Privé de matières premières, sans clientèle pour les œuvres déjà réalisées tandis que les financements sont gelés, le secteur artisanal burundais est au bord du gouffre. La Covid-19 l’a terrassé. Pour le relever, il faudra bien plus d’implications de la part des bailleurs et/ou des pouvoirs publics.
Dans son échoppe de 2m2, David somnole. Sa tête soigneusement posée sur le dossier de sa chaise perdue au milieu des produits de vannerie, de poterie et des meubles en bois, il donne l’impression d’être au bout de sa vie. Est-il malade ? « Mais non ! C’est simplement de la fatigue et l’ennui de n’est rien faire. Vous êtes mes premiers visiteurs depuis ce matin ».
Il est 15h moins le quart. « Depuis début avril, je suis toujours dans cet état. Qu’il est fatigant de tenir un commerce sans moindre client ! Même sans devoir acheter, le minimum est d’avoir quelqu’un pour un marchandage. Ça vous rappelle au moins que vous travaillez »
Oui, les enceintes de ce grand musée du Burundi sont silencieuses ce mercredi. Depuis déjà une quinzaine de minutes, personne ne passe.
David ressasse, pense à un passé merveilleux. « Avant la crise du coronavirus, les clients des œuvres artistiques du Musée vivant étaient nombreux. Mais depuis, ils se sont effrités petit à petit ».
Pendant la petite demi-heure que nous restons au Musée vivant, aucun des échoppes des produits artisanaux n’a reçu de clients. « C’était essentiellement des Blancs qui nous achetaient nos produits, pendant leur visite touristique… En fait, nos produits n’ont vraiment pas de consommateurs internes », lâche morose Jeanne, une tisserande.
Un manque à gagner énorme
Les derniers clients sont partis avec la première décade du mois d’avril selon des artisans des différents points de vente. À peine, les premières victimes de la Covid-19 venaient-elles d’être déclarées.
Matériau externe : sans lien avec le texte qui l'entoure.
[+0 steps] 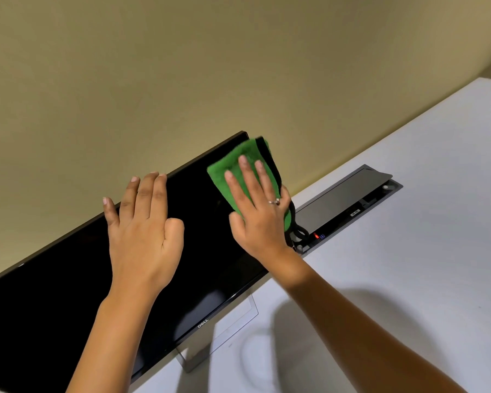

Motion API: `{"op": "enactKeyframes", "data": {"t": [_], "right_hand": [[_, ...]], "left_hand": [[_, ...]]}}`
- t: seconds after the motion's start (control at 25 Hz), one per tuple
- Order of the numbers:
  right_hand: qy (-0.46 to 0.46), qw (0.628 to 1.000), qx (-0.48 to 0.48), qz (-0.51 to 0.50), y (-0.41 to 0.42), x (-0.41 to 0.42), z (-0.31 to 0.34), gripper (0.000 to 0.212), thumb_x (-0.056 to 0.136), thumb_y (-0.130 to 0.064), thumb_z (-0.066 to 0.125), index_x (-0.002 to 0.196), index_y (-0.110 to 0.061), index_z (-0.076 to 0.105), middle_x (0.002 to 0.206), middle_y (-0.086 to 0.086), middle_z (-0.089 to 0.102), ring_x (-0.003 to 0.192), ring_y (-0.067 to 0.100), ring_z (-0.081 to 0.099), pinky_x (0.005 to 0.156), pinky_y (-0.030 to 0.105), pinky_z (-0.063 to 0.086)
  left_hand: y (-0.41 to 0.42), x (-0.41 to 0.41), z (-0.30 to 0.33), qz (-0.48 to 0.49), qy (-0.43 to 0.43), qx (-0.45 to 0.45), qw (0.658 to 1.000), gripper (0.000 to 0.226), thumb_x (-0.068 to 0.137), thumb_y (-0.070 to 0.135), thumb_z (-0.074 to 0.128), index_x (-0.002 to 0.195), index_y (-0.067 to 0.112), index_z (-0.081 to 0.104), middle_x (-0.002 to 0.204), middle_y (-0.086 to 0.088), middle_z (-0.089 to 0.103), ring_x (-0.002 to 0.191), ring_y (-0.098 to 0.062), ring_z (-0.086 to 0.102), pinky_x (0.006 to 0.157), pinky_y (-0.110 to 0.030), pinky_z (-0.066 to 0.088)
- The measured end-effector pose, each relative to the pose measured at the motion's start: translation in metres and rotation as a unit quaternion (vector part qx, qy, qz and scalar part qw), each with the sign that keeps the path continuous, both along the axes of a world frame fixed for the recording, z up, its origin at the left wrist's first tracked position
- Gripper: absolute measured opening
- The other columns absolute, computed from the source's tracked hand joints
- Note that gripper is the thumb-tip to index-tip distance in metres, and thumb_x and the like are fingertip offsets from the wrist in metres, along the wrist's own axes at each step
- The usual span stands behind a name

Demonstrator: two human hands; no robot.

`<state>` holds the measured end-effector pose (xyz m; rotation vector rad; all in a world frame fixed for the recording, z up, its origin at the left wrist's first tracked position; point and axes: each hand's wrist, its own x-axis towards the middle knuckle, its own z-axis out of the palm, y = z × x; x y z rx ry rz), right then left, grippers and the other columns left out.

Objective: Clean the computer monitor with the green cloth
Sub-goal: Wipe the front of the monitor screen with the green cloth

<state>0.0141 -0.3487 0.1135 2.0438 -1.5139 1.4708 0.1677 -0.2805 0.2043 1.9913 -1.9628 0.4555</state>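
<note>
Under the flat right hand (260,211), green cloth (238,168) presses monitor (54,307); left hand (145,242) open.

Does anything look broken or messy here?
Nothing looks broken or spilled. The right hand presses the green cloth flat on the monitor screen, the left hand steadies its top edge, and the desk cable hatch has its lid propped open.
</note>
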Motion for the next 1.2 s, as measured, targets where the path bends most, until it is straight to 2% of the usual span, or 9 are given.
{"op": "enactKeyframes", "data": {"t": [0.16, 0.36, 0.52, 0.6, 0.76, 0.88, 1.04, 1.2], "right_hand": [[0.008, 1.000, -0.003, -0.016, -0.003, 0.009, 0.012, 0.078, 0.072, -0.017, 0.055, 0.144, -0.029, 0.028, 0.154, -0.001, 0.027, 0.144, 0.020, 0.021, 0.100, 0.054, 0.026], [0.052, 0.998, 0.023, -0.031, 0.018, -0.006, -0.068, 0.078, 0.073, -0.020, 0.055, 0.145, -0.026, 0.028, 0.157, -0.001, 0.019, 0.143, 0.023, 0.021, 0.102, 0.057, 0.027], [0.070, 0.997, 0.028, -0.003, 0.034, -0.022, -0.120, 0.060, 0.085, -0.015, 0.044, 0.144, -0.021, 0.032, 0.160, -0.001, 0.008, 0.143, 0.028, 0.023, 0.105, 0.061, 0.023], [0.048, 0.999, 0.023, -0.001, 0.030, -0.017, -0.105, 0.059, 0.085, -0.014, 0.043, 0.143, -0.021, 0.032, 0.159, -0.001, 0.010, 0.143, 0.027, 0.022, 0.105, 0.060, 0.022], [0.004, 1.000, 0.002, 0.014, 0.006, 0.003, -0.022, 0.068, 0.078, -0.015, 0.052, 0.142, -0.025, 0.032, 0.154, 0.003, 0.023, 0.144, 0.022, 0.020, 0.104, 0.060, 0.020], [-0.007, 1.000, -0.003, 0.015, -0.006, 0.009, 0.012, 0.074, 0.077, -0.020, 0.058, 0.144, -0.028, 0.028, 0.154, 0.004, 0.023, 0.145, 0.020, 0.017, 0.104, 0.057, 0.020], [0.015, 1.000, 0.003, -0.003, 0.000, 0.005, -0.012, 0.071, 0.083, -0.030, 0.059, 0.145, -0.030, 0.025, 0.155, 0.007, 0.021, 0.145, 0.019, 0.016, 0.102, 0.053, 0.026], [0.065, 0.998, 0.023, 0.001, 0.018, -0.010, -0.074, 0.068, 0.088, -0.025, 0.052, 0.147, -0.030, 0.020, 0.158, 0.005, 0.011, 0.146, 0.021, 0.013, 0.100, 0.053, 0.028]], "left_hand": [[-0.002, -0.001, 0.000, 0.002, 0.003, -0.004, 1.000, 0.071, 0.078, 0.028, 0.017, 0.147, 0.015, 0.026, 0.152, -0.002, 0.029, 0.144, -0.021, 0.015, 0.116, -0.047, -0.004], [-0.002, -0.001, -0.001, 0.005, 0.007, -0.008, 1.000, 0.070, 0.077, 0.024, 0.019, 0.145, 0.013, 0.028, 0.150, -0.004, 0.032, 0.143, -0.022, 0.017, 0.116, -0.049, -0.004], [-0.002, -0.002, -0.001, 0.008, -0.006, -0.004, 1.000, 0.069, 0.077, 0.023, 0.021, 0.145, 0.012, 0.027, 0.149, -0.004, 0.032, 0.141, -0.023, 0.019, 0.116, -0.051, -0.001], [-0.001, -0.001, -0.001, 0.006, -0.012, 0.001, 1.000, 0.068, 0.078, 0.024, 0.021, 0.145, 0.013, 0.026, 0.150, -0.004, 0.031, 0.141, -0.023, 0.019, 0.116, -0.051, -0.001], [-0.002, 0.000, 0.000, 0.007, -0.011, 0.005, 1.000, 0.069, 0.078, 0.026, 0.021, 0.145, 0.014, 0.025, 0.150, -0.004, 0.030, 0.140, -0.023, 0.019, 0.116, -0.051, -0.001], [-0.003, -0.001, 0.001, 0.006, -0.010, 0.004, 1.000, 0.069, 0.077, 0.028, 0.020, 0.145, 0.013, 0.026, 0.149, -0.005, 0.031, 0.140, -0.024, 0.020, 0.115, -0.052, -0.001], [-0.003, -0.003, 0.002, 0.005, -0.007, 0.003, 1.000, 0.070, 0.076, 0.028, 0.020, 0.144, 0.013, 0.027, 0.148, -0.005, 0.032, 0.139, -0.024, 0.021, 0.115, -0.052, -0.001], [-0.002, -0.002, 0.001, 0.006, -0.007, 0.004, 1.000, 0.070, 0.076, 0.027, 0.020, 0.145, 0.013, 0.026, 0.149, -0.005, 0.031, 0.140, -0.024, 0.019, 0.115, -0.052, -0.003]]}}
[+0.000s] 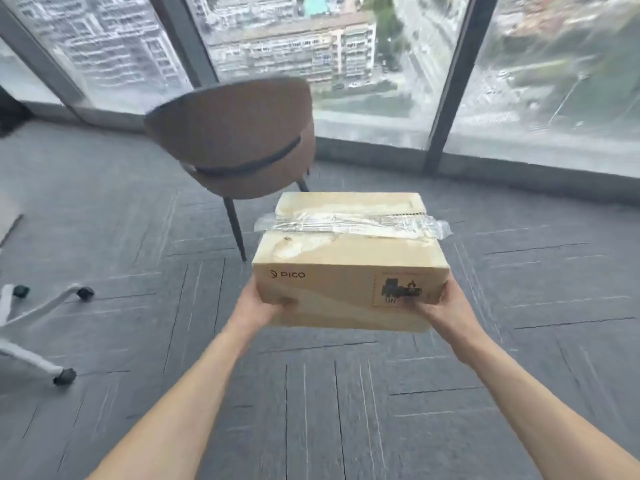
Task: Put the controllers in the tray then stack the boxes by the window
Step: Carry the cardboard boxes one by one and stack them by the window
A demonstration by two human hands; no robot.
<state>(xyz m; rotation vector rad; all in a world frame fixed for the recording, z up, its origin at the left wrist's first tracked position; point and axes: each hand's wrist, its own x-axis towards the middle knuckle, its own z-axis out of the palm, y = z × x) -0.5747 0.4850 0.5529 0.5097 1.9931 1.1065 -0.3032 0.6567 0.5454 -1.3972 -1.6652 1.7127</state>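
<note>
Only 1 view, head cam, so everything came from that. Cardboard box [349, 268] was held up off the carpet floor [346, 410], out in front of the person at arm's length, roughly centre frame. Box was shut, with crinkled clear tape [349, 225] across the top seam, loose ends sticking out past both sides. Near face read "PICO" at the left and carried a black hazard-style label at the right.

Left hand [258, 306] gripped the lower left corner, thumb pressed on the near face, fingers wrapped under and out of sight. Right hand [440, 306] gripped the lower right corner the same way, thumb lying across the label. Both forearms were bare and extended.

Brown chair [235, 140] stood just beyond the box to the left, its back towards the camera, between the box and the window [346, 64]. Window ran floor to ceiling across the far side, with dark mullions and city buildings below. White office-chair base [38, 327] with black castors sat at the left edge. Frame was motion-blurred.
</note>
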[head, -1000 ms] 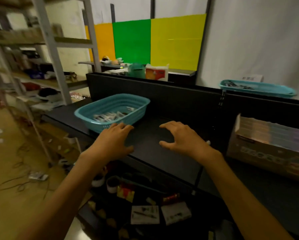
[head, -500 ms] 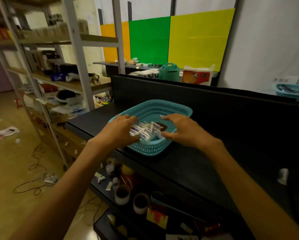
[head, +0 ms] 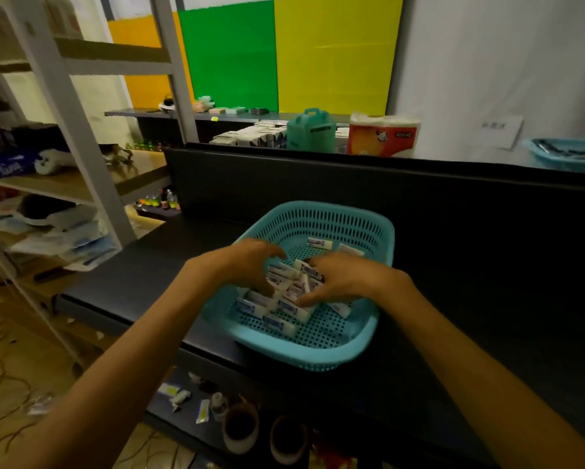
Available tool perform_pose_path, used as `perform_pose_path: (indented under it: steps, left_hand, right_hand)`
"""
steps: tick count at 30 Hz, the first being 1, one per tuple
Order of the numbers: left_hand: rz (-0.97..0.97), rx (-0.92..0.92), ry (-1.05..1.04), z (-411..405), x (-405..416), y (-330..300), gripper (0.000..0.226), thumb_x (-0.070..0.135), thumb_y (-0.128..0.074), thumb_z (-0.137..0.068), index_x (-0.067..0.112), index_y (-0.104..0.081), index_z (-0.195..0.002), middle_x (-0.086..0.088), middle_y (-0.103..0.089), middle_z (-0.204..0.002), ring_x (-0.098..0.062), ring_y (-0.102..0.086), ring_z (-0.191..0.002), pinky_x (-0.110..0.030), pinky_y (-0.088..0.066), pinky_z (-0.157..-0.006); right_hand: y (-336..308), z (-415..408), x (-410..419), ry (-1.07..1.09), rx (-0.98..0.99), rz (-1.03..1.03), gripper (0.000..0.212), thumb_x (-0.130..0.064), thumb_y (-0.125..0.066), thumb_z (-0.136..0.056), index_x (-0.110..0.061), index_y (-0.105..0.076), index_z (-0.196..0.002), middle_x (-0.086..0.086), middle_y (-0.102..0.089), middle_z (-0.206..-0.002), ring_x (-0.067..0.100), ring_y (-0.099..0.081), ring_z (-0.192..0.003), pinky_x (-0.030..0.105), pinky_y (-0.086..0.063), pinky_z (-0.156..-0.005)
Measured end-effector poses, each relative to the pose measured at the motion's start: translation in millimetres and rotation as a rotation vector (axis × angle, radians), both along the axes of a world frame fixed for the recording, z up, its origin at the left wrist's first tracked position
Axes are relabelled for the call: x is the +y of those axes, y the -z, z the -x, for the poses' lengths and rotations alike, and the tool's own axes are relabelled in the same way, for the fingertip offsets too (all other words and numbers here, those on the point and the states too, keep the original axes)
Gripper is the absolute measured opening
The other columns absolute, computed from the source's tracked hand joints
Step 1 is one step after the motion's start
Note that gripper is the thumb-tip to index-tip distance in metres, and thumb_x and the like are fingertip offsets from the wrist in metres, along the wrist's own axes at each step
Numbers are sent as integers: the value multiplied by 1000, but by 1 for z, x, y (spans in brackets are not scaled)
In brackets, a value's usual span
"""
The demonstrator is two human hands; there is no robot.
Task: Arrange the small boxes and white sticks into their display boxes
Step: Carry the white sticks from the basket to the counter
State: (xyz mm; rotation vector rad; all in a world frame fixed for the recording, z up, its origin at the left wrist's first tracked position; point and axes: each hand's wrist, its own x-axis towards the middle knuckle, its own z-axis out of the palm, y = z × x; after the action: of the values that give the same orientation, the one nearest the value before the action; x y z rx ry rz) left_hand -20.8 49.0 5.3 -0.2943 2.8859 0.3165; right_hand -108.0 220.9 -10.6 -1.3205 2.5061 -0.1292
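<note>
A teal perforated basket (head: 384,238) sits on the black counter and holds several small white boxes with blue print (head: 286,308). Both hands are inside the basket, on either side of the pile. My left hand (head: 250,265) curls its fingers round the left side of the heap. My right hand (head: 338,279) curls round the right side, thumb low against the boxes. Two more small boxes (head: 319,243) lie apart at the basket's far side. No display box or white stick is in view.
The black counter (head: 169,265) has a raised black back panel (head: 352,187). A second teal basket (head: 565,154) sits on the ledge at far right. Metal shelving (head: 81,137) stands to the left. A lower shelf (head: 216,411) holds cups and small items.
My view has swung left onto the basket. Both hands moved from the bare counter into the basket and closed in round the pile of small boxes.
</note>
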Motion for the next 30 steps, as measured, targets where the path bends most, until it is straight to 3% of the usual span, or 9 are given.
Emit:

L’épuisement de la matière première constitue l’autre grande entrave qui ruine les artisans. « La plupart des œuvres artistiques sont faites à partir des matières importées », explique Adalbert Hakizimana, directeur exécutif chez Chasaa (Chambre sectorielle de l’art et de l’artisanat), qui épingle notamment le bois du Congo et la poudre moringa qui s’importait d’Ouganda.
Devant une situation qui ne semble pas se débloquer, les artisans, indique Adalbert, ne savent plus où donner la tête. Même les petites coopératives qui avaient été mises sur pied tombent à l’eau : « Sans revenues, les cotisations se font rares », regrette-t-il.
Comme pour d’autres secteurs, un effectif important employé dans l’art a été licencié, car en plus d’une commercialisation au point mort, les financements étrangers sont momentanément gelés, les bailleurs de fonds canalisant leurs moyens dans l’éradication du coronavirus.
Une injection monétaire pour redynamiser le secteur
Les plans de relance des différents secteurs après la pandémie du coronavirus incluent une nécessité de beaucoup de moyens financiers. Au niveau de la Chasaa, Adalbert Hakizimana parle d’une « volonté d’approcher des bailleurs pour refinancer afin notamment de ramener les employés en chômage suite à la pandémie ».
À mon avis, si moyens il y a, l’État devrait injecter de la monnaie dans ce secteur afin de tenter de le propulser de plus belle. Car, comme chacun le sait, il s’agit d’un des domaines clés pour le développement, intimement lié au secteur touristique. L’État devrait constituer un fonds d’accompagnement des artisans.
Dans tous les cas, la pandémie du coronavirus aura montré les limites d’un secteur dont les clients sont pour l’essentiel des étrangers. Il convient ainsi de stimuler la consommation interne. Ce chantier interpelle l’implication des artisans, au niveau individuel et collectif, et des pouvoirs publics. Les premiers doivent savoir stimuler à travers leurs productions, leurs œuvres. Les seconds devraient éduquer la population.